## WHAT IS NEEDED
Starting at the first line of the data, please print exactly those lines through the one that holds "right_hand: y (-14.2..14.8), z", omitting every picture.

+++ SOURCE MATERIAL +++

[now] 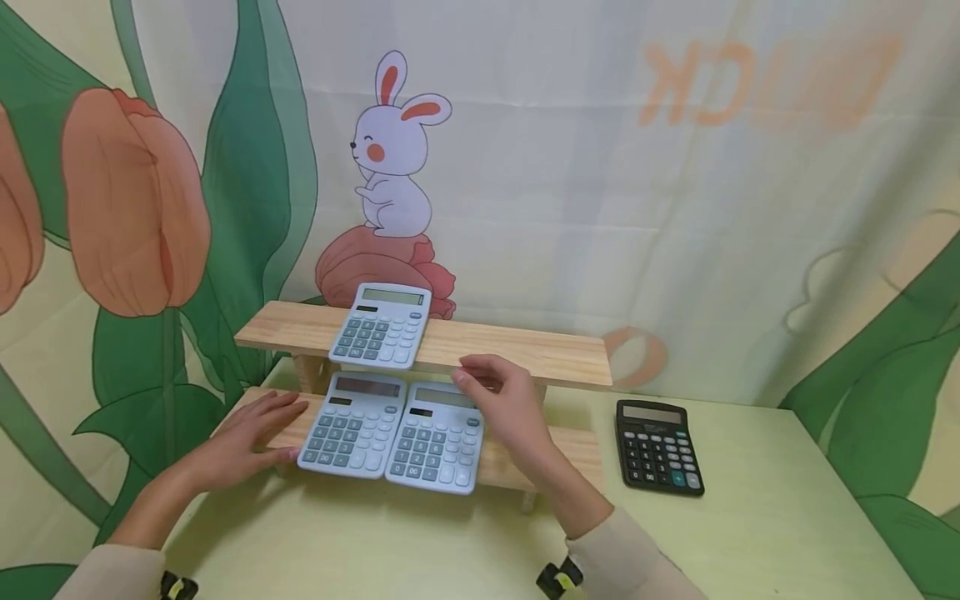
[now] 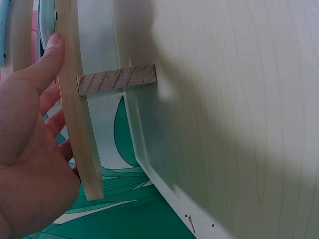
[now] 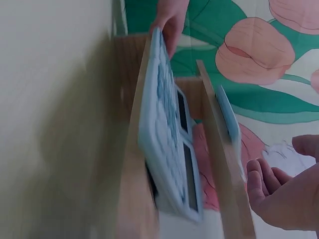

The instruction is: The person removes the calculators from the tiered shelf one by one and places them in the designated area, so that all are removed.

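Note:
Two white calculators stand side by side on the lower tier of a wooden shelf: the left calculator (image 1: 352,425) and the right calculator (image 1: 435,437). A third white calculator (image 1: 382,326) leans on the upper tier. My left hand (image 1: 251,437) rests on the lower tier's left end, fingers spread. Its thumb (image 2: 53,47) is right at the left calculator's lower corner. Over the right calculator's top corner, by the upper tier's front edge, hovers my right hand (image 1: 510,408). Its fingers (image 3: 266,181) are loosely curled with nothing between them.
The two-tier wooden shelf (image 1: 555,358) stands on a pale table (image 1: 315,550) against a printed curtain (image 1: 540,192). To its right a black calculator (image 1: 658,447) lies on the table. Below the lower tier, a wooden support (image 2: 117,80) reaches down to the tabletop.

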`<state>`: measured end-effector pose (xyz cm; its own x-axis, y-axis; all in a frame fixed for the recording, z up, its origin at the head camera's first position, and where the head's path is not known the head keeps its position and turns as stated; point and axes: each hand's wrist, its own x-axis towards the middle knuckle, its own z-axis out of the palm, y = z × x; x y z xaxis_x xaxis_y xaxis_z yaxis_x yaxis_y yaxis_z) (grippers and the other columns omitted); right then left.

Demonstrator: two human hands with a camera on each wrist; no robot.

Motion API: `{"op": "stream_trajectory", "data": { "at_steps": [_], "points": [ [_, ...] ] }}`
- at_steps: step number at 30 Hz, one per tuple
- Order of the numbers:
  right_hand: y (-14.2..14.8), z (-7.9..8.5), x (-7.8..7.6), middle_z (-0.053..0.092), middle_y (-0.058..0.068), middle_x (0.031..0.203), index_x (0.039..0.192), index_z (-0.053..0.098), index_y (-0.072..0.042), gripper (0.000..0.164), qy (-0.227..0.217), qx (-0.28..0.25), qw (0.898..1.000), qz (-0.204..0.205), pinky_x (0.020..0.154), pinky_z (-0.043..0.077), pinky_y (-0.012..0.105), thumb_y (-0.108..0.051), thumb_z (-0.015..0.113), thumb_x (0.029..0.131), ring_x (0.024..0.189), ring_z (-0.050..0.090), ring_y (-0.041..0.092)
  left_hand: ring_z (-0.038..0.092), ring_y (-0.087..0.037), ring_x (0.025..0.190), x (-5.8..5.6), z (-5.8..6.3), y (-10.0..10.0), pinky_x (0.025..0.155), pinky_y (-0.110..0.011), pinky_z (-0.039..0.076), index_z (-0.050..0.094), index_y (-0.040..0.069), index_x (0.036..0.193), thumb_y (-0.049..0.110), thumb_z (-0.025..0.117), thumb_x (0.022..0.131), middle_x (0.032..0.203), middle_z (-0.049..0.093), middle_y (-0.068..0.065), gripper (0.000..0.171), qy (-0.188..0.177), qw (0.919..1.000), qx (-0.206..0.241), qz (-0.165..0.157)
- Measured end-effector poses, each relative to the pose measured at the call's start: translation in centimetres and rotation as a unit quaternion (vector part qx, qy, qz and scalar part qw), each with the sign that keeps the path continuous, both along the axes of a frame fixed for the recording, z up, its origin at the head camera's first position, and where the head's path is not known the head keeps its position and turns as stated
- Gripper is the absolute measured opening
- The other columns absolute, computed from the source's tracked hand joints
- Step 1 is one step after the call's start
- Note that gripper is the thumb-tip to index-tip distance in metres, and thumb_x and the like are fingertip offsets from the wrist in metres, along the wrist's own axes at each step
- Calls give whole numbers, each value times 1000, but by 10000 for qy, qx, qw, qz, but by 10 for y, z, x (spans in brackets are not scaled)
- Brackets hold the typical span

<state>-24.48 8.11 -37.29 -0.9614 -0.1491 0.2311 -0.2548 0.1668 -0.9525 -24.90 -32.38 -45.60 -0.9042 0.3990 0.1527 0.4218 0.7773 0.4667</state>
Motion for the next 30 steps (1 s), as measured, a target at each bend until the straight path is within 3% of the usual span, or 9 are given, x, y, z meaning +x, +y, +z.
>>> {"op": "stream_trajectory", "data": {
  "at_steps": [7,14,18,23,30],
  "points": [
    [-38,-15,-20,77,10,113,126,74,-4,32,-674,-410,9965,278,100,56,37,-26,74,102,107,74,24,24,-61,148,-3,-9,-1,109,-81,20,50,2,156,41,77,97,162,40,-29,76,335,9993,93,-111],
    [-62,-29,-30,76,21,117,123,74,2,33,-1324,-1222,9822,532,101,57,43,-24,74,102,109,75,33,28,-61,145,-4,-12,-3,109,-80,21,52,2,154,37,79,95,159,42,-30,74,599,9980,98,-168],
    [-71,-31,-35,77,23,114,120,75,4,32,-1620,-1663,9713,508,101,57,43,-23,74,102,107,77,32,27,-61,147,-2,-7,-1,112,-79,21,51,1,155,37,78,97,161,41,-29,74,456,9989,-21,-131],
    [-79,-31,-38,79,19,109,115,78,-1,25,-1842,-1928,9631,366,101,57,43,-24,73,103,101,79,27,24,-60,149,1,-1,0,113,-78,20,49,0,156,39,76,98,163,39,-28,74,242,9996,-137,-95],
    [-83,-27,-36,80,15,108,117,78,-6,23,-1989,-2048,9581,245,102,57,43,-24,68,106,101,78,25,25,-60,148,-3,-9,-2,112,-78,20,50,2,156,40,76,98,161,40,-29,74,398,9990,44,-185]
  ]
}}
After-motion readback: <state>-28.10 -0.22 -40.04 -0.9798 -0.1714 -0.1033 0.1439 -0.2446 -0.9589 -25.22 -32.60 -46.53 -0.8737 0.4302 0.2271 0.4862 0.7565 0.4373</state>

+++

## TASK RESPONSE
[now] 
[now] 
[now] 

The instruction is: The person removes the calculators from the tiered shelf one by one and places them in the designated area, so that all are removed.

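Note:
Two white calculators stand side by side on the lower tier of a wooden shelf: the left calculator (image 1: 352,425) and the right calculator (image 1: 435,437). A third white calculator (image 1: 382,326) leans on the upper tier. My left hand (image 1: 251,437) rests on the lower tier's left end, fingers spread. Its thumb (image 2: 53,47) is right at the left calculator's lower corner. Over the right calculator's top corner, by the upper tier's front edge, hovers my right hand (image 1: 510,408). Its fingers (image 3: 266,181) are loosely curled with nothing between them.
The two-tier wooden shelf (image 1: 555,358) stands on a pale table (image 1: 315,550) against a printed curtain (image 1: 540,192). To its right a black calculator (image 1: 658,447) lies on the table. Below the lower tier, a wooden support (image 2: 117,80) reaches down to the tabletop.
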
`<state>`: measured end-effector pose (xyz cm; its own x-axis, y-axis; all in a frame fixed for the recording, z up, its origin at the head camera's first position, and where the head's path is not known the head keeps its position and turns as stated; point and axes: each hand's wrist, its own x-axis towards the middle knuckle, its own z-axis out of the palm, y = z × x; x y z xaxis_x xaxis_y xaxis_z yaxis_x yaxis_y yaxis_z) (grippers and the other columns omitted); right then left.

Demonstrator: two human hands with a camera on each wrist; no robot.

Motion API: `{"op": "stream_trajectory", "data": { "at_steps": [_], "points": [ [_, ...] ] }}`
- at_steps: step number at 30 Hz, one per tuple
- Order of the numbers:
  right_hand: y (-14.2..14.8), z (-7.9..8.5), x (-7.8..7.6), middle_z (-0.053..0.092), middle_y (-0.058..0.068), middle_x (0.031..0.203), index_x (0.039..0.192), index_z (-0.053..0.098), index_y (-0.072..0.042), gripper (0.000..0.164), qy (-0.227..0.217), qx (-0.28..0.25), qw (0.898..1.000), qz (-0.204..0.205), pinky_x (0.020..0.154), pinky_z (-0.043..0.077), pinky_y (-0.012..0.105), thumb_y (-0.108..0.051), thumb_z (-0.015..0.113), thumb_x (0.029..0.131), ring_x (0.024..0.189), ring_z (-0.050..0.090), ring_y (-0.041..0.092)

The output has nothing more to it.